Repeat exactly the lines from the line containing "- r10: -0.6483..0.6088" to the last line of the listing, including both.

=== GIVEN INFORMATION ===

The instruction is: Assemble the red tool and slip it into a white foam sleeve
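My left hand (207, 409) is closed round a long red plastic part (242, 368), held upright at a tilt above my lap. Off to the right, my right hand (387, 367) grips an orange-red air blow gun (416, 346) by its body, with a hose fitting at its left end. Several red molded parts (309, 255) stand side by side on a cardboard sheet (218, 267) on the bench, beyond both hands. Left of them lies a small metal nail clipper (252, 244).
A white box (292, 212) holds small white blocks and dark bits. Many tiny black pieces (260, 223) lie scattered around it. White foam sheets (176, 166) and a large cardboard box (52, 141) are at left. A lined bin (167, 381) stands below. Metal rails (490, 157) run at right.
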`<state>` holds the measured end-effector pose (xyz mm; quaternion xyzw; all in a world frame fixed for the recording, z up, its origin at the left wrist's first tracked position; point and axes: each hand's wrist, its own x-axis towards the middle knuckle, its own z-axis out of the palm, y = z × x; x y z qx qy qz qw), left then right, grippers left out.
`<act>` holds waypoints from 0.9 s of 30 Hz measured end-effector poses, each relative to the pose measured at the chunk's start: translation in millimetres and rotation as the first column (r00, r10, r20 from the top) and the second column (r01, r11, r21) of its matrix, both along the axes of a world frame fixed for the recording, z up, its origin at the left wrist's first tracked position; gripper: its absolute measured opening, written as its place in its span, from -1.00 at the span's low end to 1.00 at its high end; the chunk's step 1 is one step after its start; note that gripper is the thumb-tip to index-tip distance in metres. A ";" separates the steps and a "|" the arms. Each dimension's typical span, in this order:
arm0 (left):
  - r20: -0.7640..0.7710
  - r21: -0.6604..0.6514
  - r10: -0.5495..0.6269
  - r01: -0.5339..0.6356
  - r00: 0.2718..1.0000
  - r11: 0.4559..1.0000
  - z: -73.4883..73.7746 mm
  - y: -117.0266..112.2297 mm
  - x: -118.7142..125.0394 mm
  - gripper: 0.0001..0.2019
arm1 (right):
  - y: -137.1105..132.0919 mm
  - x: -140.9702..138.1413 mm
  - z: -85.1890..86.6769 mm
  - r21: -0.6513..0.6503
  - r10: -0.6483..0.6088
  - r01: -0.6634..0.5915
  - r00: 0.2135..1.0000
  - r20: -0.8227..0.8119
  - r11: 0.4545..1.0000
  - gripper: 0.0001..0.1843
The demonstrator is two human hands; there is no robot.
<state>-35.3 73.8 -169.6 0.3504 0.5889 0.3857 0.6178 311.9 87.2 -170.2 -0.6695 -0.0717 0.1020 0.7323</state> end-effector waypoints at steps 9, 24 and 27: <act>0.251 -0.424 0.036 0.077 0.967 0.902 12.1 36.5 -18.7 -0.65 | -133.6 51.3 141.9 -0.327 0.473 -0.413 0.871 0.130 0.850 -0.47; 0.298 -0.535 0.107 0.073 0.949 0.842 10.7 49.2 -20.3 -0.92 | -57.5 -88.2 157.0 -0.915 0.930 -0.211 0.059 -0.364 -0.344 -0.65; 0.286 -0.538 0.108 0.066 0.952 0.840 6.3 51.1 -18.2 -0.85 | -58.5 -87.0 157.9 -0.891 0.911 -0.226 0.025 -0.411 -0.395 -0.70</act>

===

#### WORKED SOLUTION:
  - r10: -0.6483..0.6088
  - r01: -0.6634..0.5915
  - r00: 0.2135..1.0000
  - r20: -0.8227..0.8119
  - r11: 0.4545..1.0000
  - gripper: 0.0001..0.1843
The demonstrator is two human hands; there is no robot.
<state>-35.3 73.8 -169.6 0.3504 0.5889 0.3857 0.6178 311.9 87.2 -170.2 -0.6695 -0.0717 0.1020 0.7323</state> end-effector waypoints at steps 9, 24 and 27: <act>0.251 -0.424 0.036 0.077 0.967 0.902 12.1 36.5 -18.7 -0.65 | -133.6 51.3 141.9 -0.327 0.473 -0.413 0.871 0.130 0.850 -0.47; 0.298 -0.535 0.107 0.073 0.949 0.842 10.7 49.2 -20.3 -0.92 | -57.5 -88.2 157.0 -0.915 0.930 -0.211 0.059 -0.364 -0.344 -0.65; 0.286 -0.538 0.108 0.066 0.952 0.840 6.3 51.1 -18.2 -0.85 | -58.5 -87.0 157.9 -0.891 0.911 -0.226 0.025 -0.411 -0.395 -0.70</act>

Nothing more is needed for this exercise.